HOW HOUSTON SCAVENGERS STAYED OUT OF GUTTERS AND DITCHES BACK THEN Embedded in a profile of 99-year-old artist Elinor Evans, who taught freshman design at the university in the sixties, seventies, and eighties — and whose exhibition of collages at the Moody Gallery opened earlier this month — is this bit of old-fashioned Houston street smarts: “She retrieved another basket and displayed a most orderly collection of hundreds of aluminum pull-tabs. Decades ago, Houston’s streets sloped inward and the centers provided ripe pickings for Evans, who said she surveyed them for ‘as found’ objects of interest.” [Rice News; exhibition] Still image: Rice News
Decades ago?? Houston streets still slope inward, and this is in order to accommodate flooding.
These are not “good” websites (source-wise, they are questionable), but they do explain well.

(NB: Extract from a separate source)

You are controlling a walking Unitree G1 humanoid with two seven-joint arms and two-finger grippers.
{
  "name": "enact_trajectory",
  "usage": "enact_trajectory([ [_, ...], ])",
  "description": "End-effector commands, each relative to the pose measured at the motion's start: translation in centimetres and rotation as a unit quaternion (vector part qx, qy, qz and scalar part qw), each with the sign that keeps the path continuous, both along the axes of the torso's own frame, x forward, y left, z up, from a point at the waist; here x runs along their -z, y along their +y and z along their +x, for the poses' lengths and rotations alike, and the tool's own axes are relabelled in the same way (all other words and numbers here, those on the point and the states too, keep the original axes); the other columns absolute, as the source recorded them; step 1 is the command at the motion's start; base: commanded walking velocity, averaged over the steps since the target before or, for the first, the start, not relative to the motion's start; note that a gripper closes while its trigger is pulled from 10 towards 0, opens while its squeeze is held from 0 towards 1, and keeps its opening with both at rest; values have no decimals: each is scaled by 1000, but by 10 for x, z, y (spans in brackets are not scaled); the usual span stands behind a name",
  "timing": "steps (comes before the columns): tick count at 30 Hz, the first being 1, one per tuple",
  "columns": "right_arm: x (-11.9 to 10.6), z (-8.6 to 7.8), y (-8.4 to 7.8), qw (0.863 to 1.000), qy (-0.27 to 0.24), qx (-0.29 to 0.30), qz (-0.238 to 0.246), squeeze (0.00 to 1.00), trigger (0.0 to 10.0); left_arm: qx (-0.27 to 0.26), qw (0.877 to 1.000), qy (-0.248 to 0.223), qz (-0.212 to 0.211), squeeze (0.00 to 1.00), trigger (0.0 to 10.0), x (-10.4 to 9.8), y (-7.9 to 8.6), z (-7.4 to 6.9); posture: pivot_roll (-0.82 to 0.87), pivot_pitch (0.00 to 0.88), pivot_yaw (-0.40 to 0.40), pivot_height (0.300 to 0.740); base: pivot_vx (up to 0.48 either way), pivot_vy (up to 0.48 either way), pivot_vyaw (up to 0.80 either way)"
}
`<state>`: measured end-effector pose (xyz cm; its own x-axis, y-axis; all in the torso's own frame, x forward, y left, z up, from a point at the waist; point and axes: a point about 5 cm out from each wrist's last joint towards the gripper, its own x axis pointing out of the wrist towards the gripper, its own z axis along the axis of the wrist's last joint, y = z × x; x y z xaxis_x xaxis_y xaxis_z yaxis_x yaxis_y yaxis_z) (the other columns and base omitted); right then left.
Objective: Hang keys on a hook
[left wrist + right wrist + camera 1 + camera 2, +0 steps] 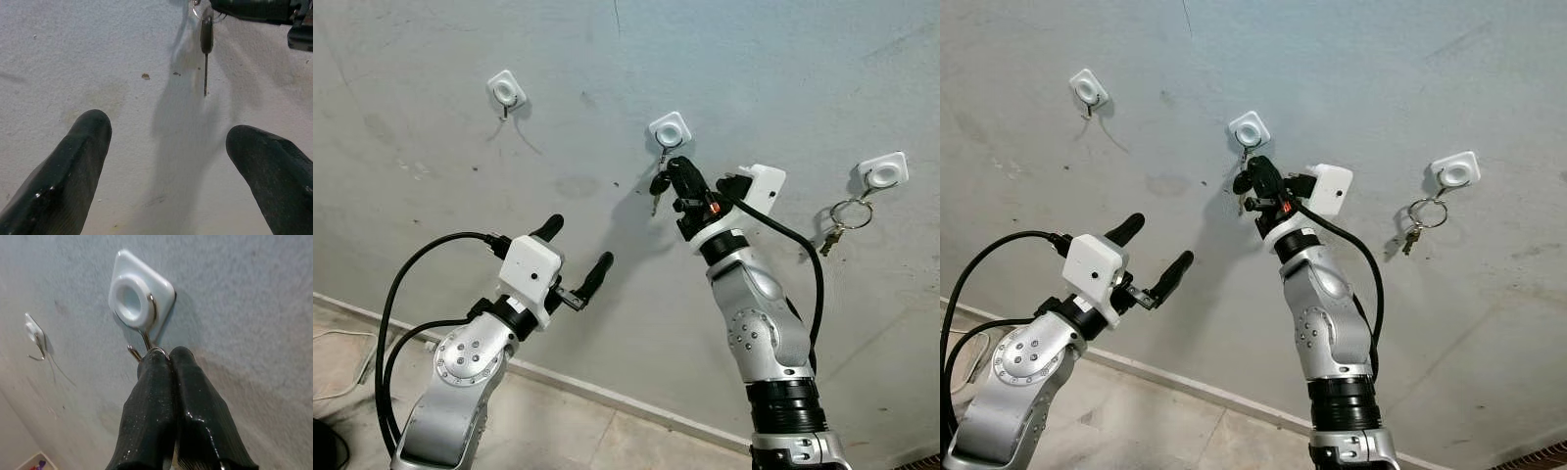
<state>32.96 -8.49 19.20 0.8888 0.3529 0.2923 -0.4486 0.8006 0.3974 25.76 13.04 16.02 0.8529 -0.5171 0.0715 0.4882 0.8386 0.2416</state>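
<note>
Three white hooks are stuck to the grey wall. At the middle hook (670, 129) my right gripper (675, 168) is raised, shut on the ring of a bunch of keys. The ring (156, 351) touches the hook's wire (145, 335) at my fingertips. A black-headed key (658, 186) dangles just below the hook, also seen as the key (206, 41) in the left wrist view. My left gripper (578, 242) is open and empty, lower and to the left, pointing at the wall.
The right hook (883, 171) carries another ring of keys (847, 215). The left hook (506, 91) is bare. A skirting board (587, 387) runs along the foot of the wall above a tiled floor. Black cables (396, 294) loop beside my left arm.
</note>
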Motion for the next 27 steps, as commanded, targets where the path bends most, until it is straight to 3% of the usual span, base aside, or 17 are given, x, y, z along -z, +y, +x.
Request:
enact_trajectory([
  [1,-4,1,1,1000,-7,5,-4,0,10000,7,1000,0,1,0,10000,-2,-2,0,231,6,-56,740,0,0,0],
  [13,6,-4,0,997,-6,40,-62,0,10000,13,1000,-4,3,0,10000,-2,-3,0,228,4,-56,740,0,0,0],
  [14,6,-4,0,997,-7,43,-61,1000,10000,13,1000,-4,3,0,10000,-2,-3,0,225,1,-57,740,0,0,0],
  [22,11,-9,0,992,-21,64,-111,1000,10000,15,1000,-7,5,0,10000,-3,-4,0,225,0,-56,740,0,0,0],
  [27,12,-10,1,991,-23,69,-113,1000,10000,15,1000,-7,5,0,10000,-2,-4,0,226,0,-56,740,0,0,0],
])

http://www.johnbridge.com/drainage_problems.htm – “When housing tracts are developed, streets are cut in lower than adjacent building lots (hopefully), but developers cannot make streets so low that they would have to drain uphill. Therefore, in many of the subdivisions around Southeast Texas, the lots are just high enough above the streets to drain. This is true throughout the Gulf Coast region, from Mexico to Florida.”
http://blog.chron.com/sciguy/2007/09/humberto-moving-east-of-houston-and-some-advice/ – “Houston floods often, and the streets are designed to convey flood waters into bayous.”
The streets may be lower than the surrounding properties, but the streets themselves are crowned, i.e. sloped so that the edges are lower than the center. I think the article is saying that decades ago, the center was lower than the edges.